On Wed, Oct 28, 2009 at 11:26 PM, Toni Alatalo <[email protected]> wrote:
>
> Kripken kirjoitti:
> > The bottom line in my definitions is this: In a 'continuous'
> > architecture, all the regions behave in one way - be it SL, or Quake,
> > or something else. That is still quite flexible, just as you said
> > (users can change their avatars, etc.). But in a 'non-continuous'
> > architecture, one region can behave like SL, another like Quake, and
> > another otherwise, while at the same time all are accessible with a
> > single client. That was a requirement for us during our planning
> > stage, and it is what led to our current architecture and implementation.
>
> And based on what has been said here, seems to me MXP was made for that
> too. The talk about it just relaying messages between participants:
> isn't it exactly so that applications, worlds, whatevers, can have their
> own code and use their own packet types there? And MXP just basically
> says 'you can use google protocol buffers for that' ? Which itself has
> seemed good to us, for making e.g. games, which typically need custom
> packets (like 'bomb exploded', and sometimes e.g. spherical movement code).
>
>
Yes, MXP can be used for it, and as I said, I would be happy to use MXP
(if/when it supports the necessary features). But it would be just a subset
of MXP, without e.g. the position/movement updates and so forth. And my
main point is that a *fixed* protocol using Google Protocol Buffers etc. on
top of MXP, isn't enough; the protocol needs to be able to change in each
area you connect to. And as I said, once you are talking about different
protocols in each area, the fixed part of the protocol (MXP or something
else) becomes the less interesting matter.
> > To compare to the web: MXP is a parallel for HTTP, while the
> > Syntensity API is a parallel for JavaScript (the core language + the
> > standard web browser stuff). To continue the analogy, having just MXP
> > is like a web browser without JavaScript - it can only show HTML ('one
> > type' of virtual world, in the analogy). That is why I said that the
> > language + API was more interesting to me: The
>
> I've been for quite a while now trying to stay on track of what we could
> perhaps do in client APIs, with regards to perhaps standardization or
> some kind of interoperability.
>
> And in the development of the Naali API, the idea is exactly that it
> should allow the kind of things that DOM enables for html+javascript,
> but for virtual worlds - whatever that means. For some apps it may be
> that the equivalent of the DOM document is the vw scene, but largely I
> think also basic UI things like raycasting and perhaps getting touch
> events on the client side etc., like mouse stuff etc is of course
> important in browser apps like google maps.
>
> It is interesting that even the Linden viewer has something a little bit
> in this direction .. in letting scripts override arrowkeys (e.g. driving
> game retro arcade coin machines), kind of client api stuff,
>
> but of course things like different space types, coordinate systems or
> something are a bit different question. Like said I've been thinking
> that a scene object is easily useful for many things, the first useful
> thing in Naali API was that ob&rot&scale are exposed for all entities.

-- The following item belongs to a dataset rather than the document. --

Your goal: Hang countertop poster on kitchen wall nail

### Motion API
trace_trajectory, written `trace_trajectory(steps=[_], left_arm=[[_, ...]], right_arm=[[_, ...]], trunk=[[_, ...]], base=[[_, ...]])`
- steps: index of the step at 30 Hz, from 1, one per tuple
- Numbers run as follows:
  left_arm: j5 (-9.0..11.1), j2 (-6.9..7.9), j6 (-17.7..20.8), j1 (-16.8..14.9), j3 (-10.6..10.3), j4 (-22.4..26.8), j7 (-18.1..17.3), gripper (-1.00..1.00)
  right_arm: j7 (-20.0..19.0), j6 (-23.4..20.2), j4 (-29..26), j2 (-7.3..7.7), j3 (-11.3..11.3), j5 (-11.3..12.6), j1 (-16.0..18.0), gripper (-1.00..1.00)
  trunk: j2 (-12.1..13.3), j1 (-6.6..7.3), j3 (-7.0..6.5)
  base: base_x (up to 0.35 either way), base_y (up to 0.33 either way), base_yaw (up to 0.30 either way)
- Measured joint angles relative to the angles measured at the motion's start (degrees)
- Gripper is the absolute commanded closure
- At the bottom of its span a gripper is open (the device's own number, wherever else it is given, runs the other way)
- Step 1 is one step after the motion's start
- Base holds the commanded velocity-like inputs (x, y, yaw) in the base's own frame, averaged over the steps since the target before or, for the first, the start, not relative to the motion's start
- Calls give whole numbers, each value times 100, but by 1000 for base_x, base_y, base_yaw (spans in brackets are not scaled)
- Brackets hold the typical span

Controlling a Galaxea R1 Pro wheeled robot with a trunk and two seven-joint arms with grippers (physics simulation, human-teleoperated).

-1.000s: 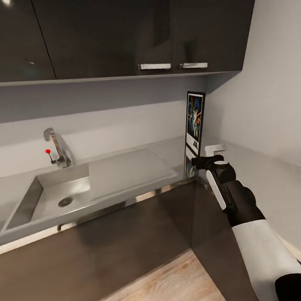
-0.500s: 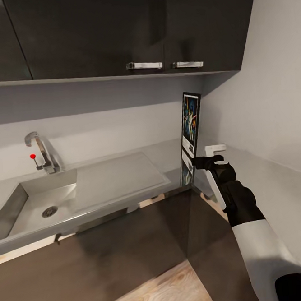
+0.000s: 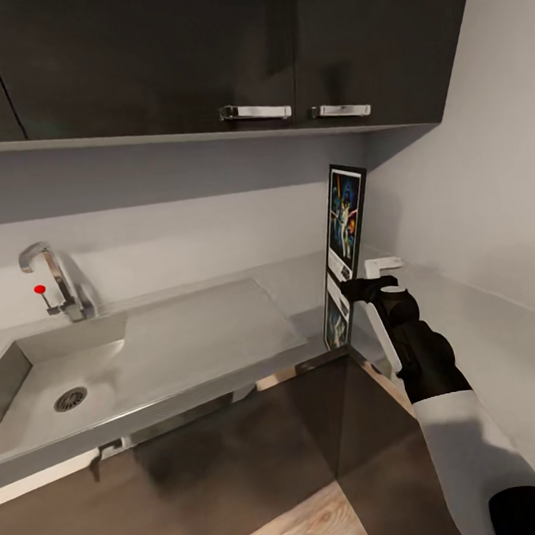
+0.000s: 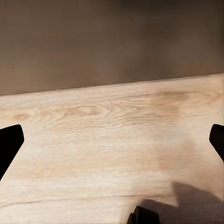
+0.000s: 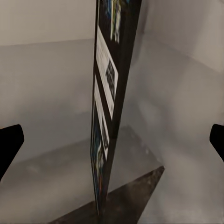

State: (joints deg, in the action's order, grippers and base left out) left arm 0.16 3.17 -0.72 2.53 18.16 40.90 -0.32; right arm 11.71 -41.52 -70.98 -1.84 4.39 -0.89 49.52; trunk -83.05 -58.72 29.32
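The poster (image 3: 346,223) stands upright and edge-on in the corner of the kitchen countertop (image 3: 200,329), its colourful face turned towards the sink, with its reflection on the worktop below it. My right gripper (image 3: 372,274) is open at the poster's lower edge. In the right wrist view the poster (image 5: 110,79) runs between the two dark fingertips (image 5: 9,144), which stand far apart and clear of it. My left gripper (image 4: 112,144) is open over a wooden floor (image 4: 107,140). The wall nails are out of view.
A steel sink (image 3: 50,373) with a tap (image 3: 55,280) lies at the left of the worktop. Dark upper cabinets (image 3: 202,55) hang overhead. A pale wall (image 3: 471,195) closes the right side. Dark base cabinets (image 3: 257,445) stand below.
The head camera has swung, so the sink and tap sit further left in the picture. The right gripper keeps its place beside the poster, still open.
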Motion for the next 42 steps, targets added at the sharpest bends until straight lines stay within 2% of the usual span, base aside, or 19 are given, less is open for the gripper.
trace_trajectory(steps=[13, 42], left_arm=[[0, 0, 0, 0, -1, 0, -1, -100], [-8, 0, 0, 0, 1, 0, 0, -100]], right_arm=[[1, 0, 0, 0, 0, 0, 0, -100], [-4, 9, 0, 2, 0, 0, -4, -100]], trunk=[[0, 2, 0], [0, -1, 0]], base=[[254, 0, 0], [72, 42, 0]])
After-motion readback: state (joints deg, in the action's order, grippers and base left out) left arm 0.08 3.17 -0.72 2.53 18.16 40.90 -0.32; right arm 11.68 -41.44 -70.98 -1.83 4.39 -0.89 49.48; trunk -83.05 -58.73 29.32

> It's now used in the editing gui plugin, but the hope in developing that
> tool and the api for it has been that it would also give tools for
> writing own custom behaviours in games or other apps. We have some games
> of our own from where have drawn requirements, those are in the wiki if
> someone is curious (when it comes back on-line..)
>
> > language + API is what allows a 'non-continuous' architecture to run
> > both SL-like and Quake-like worlds with the same client, which is what
> > I am interested in.
>
> So what is required from that API..? :p
>
Of course, the API/DOM must allow stuff like you mentioned above, including
input handling, entity/object control, visual effects, sound, etc. etc. That
stuff is an area where I do not think much innovation is needed, it is
fairly straightforward.
My argument here has been that such an API/DOM needs to also allow each
region to have its own custom network protocol. I don't see any other way
that would allow a single client to connect to different kinds of worlds,
SL/Quake/ etc. So that is what Syntensity uses, and I don't think we have
found any fundamental problems with the approach so far.
Btw, to repeat myself from the past, I would be very happy to work with
realXtend on this. The less duplicated effort the better.